Exercise
Every line below should be repeated exactly.

Data excerpt
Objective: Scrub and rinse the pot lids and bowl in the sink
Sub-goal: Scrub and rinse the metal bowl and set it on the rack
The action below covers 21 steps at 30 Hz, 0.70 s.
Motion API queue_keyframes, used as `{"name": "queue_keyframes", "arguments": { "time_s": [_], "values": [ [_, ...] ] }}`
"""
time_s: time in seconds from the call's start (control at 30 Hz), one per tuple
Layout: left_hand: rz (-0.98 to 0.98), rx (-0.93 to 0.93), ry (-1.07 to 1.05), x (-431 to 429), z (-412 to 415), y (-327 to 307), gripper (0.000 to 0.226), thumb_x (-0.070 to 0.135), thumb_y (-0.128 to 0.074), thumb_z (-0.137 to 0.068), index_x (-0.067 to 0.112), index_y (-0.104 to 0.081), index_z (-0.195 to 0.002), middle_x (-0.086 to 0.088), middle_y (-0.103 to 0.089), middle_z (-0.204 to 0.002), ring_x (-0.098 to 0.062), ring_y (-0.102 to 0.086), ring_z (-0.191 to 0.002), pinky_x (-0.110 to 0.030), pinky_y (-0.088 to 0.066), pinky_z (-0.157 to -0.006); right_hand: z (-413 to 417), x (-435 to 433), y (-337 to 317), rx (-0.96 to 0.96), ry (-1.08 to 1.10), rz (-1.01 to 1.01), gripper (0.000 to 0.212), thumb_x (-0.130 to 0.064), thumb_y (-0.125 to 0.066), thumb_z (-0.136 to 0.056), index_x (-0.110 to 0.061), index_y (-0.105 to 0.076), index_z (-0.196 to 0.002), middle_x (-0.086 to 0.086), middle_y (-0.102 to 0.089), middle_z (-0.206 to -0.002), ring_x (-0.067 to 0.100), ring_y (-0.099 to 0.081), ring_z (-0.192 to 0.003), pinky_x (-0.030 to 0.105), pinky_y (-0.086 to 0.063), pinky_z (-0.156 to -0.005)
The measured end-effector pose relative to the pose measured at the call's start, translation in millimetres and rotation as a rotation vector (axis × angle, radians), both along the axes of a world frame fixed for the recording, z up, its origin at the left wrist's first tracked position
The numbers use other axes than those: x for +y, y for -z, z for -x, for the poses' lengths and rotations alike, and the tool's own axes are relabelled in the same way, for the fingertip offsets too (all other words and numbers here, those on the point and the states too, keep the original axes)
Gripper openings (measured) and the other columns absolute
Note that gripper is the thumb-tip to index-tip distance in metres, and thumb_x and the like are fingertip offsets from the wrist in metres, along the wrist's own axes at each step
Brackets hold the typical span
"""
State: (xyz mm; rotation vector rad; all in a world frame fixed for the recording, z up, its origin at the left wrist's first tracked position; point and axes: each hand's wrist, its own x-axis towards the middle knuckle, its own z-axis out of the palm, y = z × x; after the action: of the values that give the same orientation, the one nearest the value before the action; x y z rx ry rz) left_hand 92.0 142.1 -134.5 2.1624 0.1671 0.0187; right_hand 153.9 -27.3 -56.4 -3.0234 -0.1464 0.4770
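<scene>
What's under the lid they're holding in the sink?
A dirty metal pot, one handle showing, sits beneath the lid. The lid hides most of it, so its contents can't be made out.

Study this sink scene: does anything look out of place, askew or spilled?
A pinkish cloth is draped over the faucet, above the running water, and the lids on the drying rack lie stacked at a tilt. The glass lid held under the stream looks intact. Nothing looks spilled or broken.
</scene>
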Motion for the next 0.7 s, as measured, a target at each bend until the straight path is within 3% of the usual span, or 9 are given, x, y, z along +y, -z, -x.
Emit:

Answer to this task
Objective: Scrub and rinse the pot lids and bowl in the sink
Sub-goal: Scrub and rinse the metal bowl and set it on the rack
The action below covers 21 steps at 30 Hz, 0.70 s.
Motion API queue_keyframes, used as `{"name": "queue_keyframes", "arguments": { "time_s": [_], "values": [ [_, ...] ] }}`
"""
time_s: time in seconds from the call's start (control at 30 Hz), one per tuple
Layout: left_hand: rz (-0.98 to 0.98), rx (-0.93 to 0.93), ry (-1.07 to 1.05), x (-431 to 429), z (-412 to 415), y (-327 to 307), gripper (0.000 to 0.226), thumb_x (-0.070 to 0.135), thumb_y (-0.128 to 0.074), thumb_z (-0.137 to 0.068), index_x (-0.067 to 0.112), index_y (-0.104 to 0.081), index_z (-0.195 to 0.002), middle_x (-0.086 to 0.088), middle_y (-0.103 to 0.089), middle_z (-0.204 to 0.002), ring_x (-0.098 to 0.062), ring_y (-0.102 to 0.086), ring_z (-0.191 to 0.002), pinky_x (-0.110 to 0.030), pinky_y (-0.088 to 0.066), pinky_z (-0.157 to -0.006); right_hand: z (-413 to 417), x (-435 to 433), y (-337 to 317), rx (-0.96 to 0.96), ry (-1.08 to 1.10), rz (-1.01 to 1.01), gripper (0.000 to 0.212), thumb_x (-0.130 to 0.064), thumb_y (-0.125 to 0.066), thumb_z (-0.136 to 0.056), index_x (-0.110 to 0.061), index_y (-0.105 to 0.076), index_z (-0.196 to 0.002), middle_x (-0.086 to 0.086), middle_y (-0.102 to 0.089), middle_z (-0.206 to -0.002), ring_x (-0.067 to 0.100), ring_y (-0.099 to 0.081), ring_z (-0.192 to 0.003), pinky_x (-0.030 to 0.105), pinky_y (-0.086 to 0.063), pinky_z (-0.156 to -0.005)
The measured end-effector pose relative to the pose measured at the call's start, translation in millimetres and rotation as a rotation vector (axis × angle, radians), both along the axes of a world frame fixed for the recording, z up, its origin at the left wrist's first tracked position
The numbers use other axes than those: x for +y, y for -z, z for -x, for the poses' lengths and rotations alike, and the tool's own axes are relabelled in the same way, for the fingertip offsets too (all other words and numbers here, those on the point and the states too, keep the original axes)
Gripper openings (measured) and the other columns absolute
Note that gripper is the thumb-tip to index-tip distance in metres, and thumb_x and the like are fingertip offsets from the wrist in metres, along the wrist's own axes at each step
Brackets hold the typical span
"""
State: (xyz mm; rotation vector rad; all in a world frame fixed for the recording, z up, its origin at the left wrist's first tracked position; point and axes: each hand's wrist, its own x-axis towards the middle knuckle, its own z-axis out of the palm, y = z × x; after the action: of the values that give the same orientation, the one nearest the value before the action; x y z rx ry rz) left_hand 92.0 142.1 -134.5 2.1624 0.1671 0.0187; right_hand 153.9 -27.3 -56.4 -3.0234 -0.1464 0.4770
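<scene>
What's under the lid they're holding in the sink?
A dirty metal pot, one handle showing, sits beneath the lid. The lid hides most of it, so its contents can't be made out.

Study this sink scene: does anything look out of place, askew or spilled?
A pinkish cloth is draped over the faucet, above the running water, and the lids on the drying rack lie stacked at a tilt. The glass lid held under the stream looks intact. Nothing looks spilled or broken.
</scene>
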Motion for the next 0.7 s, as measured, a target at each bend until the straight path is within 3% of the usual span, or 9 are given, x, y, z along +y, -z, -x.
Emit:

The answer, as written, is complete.